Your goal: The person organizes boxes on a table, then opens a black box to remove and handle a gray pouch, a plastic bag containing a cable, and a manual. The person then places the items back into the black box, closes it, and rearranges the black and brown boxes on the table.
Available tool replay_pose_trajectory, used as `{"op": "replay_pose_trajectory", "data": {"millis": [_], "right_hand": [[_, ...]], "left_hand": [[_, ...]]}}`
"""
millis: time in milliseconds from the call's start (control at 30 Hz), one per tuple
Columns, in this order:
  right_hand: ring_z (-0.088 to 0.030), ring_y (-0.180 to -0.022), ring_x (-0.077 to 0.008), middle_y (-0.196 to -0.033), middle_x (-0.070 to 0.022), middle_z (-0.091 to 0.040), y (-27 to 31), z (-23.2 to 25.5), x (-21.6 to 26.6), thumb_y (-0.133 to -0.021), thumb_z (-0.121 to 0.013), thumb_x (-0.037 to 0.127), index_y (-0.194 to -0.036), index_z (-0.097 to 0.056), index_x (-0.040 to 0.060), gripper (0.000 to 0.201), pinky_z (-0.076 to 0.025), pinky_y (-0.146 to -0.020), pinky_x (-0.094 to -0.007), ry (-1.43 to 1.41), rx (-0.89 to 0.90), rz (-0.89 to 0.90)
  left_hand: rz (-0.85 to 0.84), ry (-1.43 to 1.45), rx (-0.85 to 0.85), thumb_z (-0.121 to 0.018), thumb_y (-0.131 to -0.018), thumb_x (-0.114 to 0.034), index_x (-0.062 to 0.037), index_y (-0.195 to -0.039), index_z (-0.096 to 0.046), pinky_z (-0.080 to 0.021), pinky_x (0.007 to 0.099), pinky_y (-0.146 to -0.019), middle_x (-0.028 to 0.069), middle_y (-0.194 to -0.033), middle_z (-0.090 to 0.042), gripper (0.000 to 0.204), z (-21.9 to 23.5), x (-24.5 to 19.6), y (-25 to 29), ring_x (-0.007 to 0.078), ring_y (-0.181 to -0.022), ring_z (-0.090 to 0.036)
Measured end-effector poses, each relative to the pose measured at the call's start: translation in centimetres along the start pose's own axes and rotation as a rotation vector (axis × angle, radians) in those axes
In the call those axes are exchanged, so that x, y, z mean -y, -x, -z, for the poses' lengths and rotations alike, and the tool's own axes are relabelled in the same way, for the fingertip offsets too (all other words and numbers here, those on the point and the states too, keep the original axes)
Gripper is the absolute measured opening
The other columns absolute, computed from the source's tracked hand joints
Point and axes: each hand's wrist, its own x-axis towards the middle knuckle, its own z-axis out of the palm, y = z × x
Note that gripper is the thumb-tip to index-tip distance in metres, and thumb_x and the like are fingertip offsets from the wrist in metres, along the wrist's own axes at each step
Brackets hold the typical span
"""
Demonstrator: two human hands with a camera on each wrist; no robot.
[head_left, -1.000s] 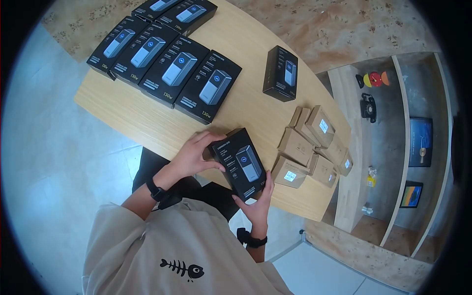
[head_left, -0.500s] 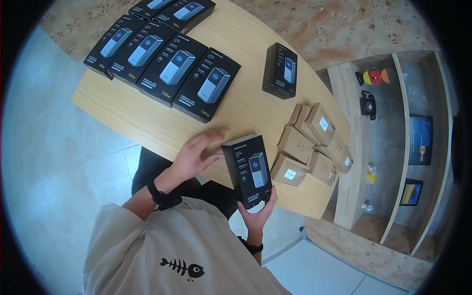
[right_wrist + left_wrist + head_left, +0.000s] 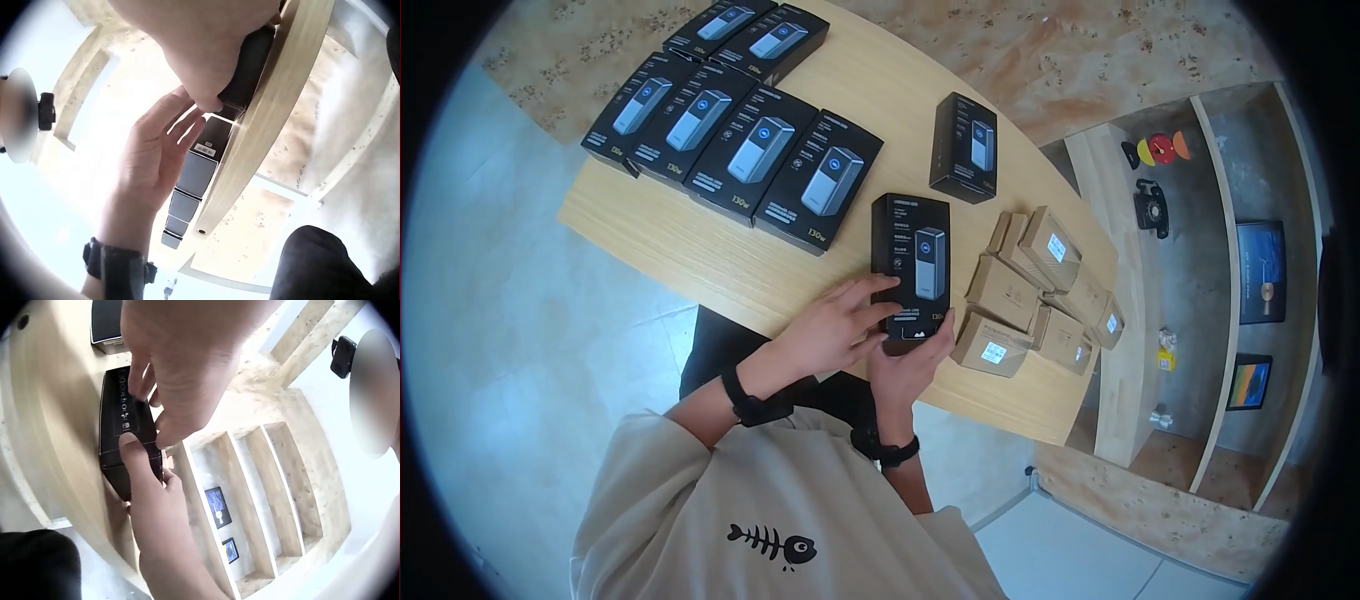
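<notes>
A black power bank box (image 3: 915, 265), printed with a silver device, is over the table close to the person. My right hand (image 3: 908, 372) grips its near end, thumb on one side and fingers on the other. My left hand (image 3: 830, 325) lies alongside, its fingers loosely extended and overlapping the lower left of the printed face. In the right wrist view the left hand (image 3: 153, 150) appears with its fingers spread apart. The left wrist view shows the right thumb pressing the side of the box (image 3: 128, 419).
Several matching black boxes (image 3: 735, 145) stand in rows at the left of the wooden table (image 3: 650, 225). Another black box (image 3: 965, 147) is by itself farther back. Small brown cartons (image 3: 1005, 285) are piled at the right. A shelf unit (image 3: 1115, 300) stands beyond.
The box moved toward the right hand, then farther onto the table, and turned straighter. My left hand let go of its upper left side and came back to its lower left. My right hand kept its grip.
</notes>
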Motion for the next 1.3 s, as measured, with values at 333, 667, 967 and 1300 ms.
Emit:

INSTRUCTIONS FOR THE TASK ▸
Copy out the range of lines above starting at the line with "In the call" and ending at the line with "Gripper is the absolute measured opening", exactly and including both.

TASK RESULT ▸
In the call those axes are exchanged, so that x, y, z mean -y, -x, -z, for the poses' lengths and rotations alike, and the tool's own axes are relabelled in the same way, for the fingertip offsets too (all other words and numbers here, those on the point and the states too, keep the original axes)
Gripper is the absolute measured opening

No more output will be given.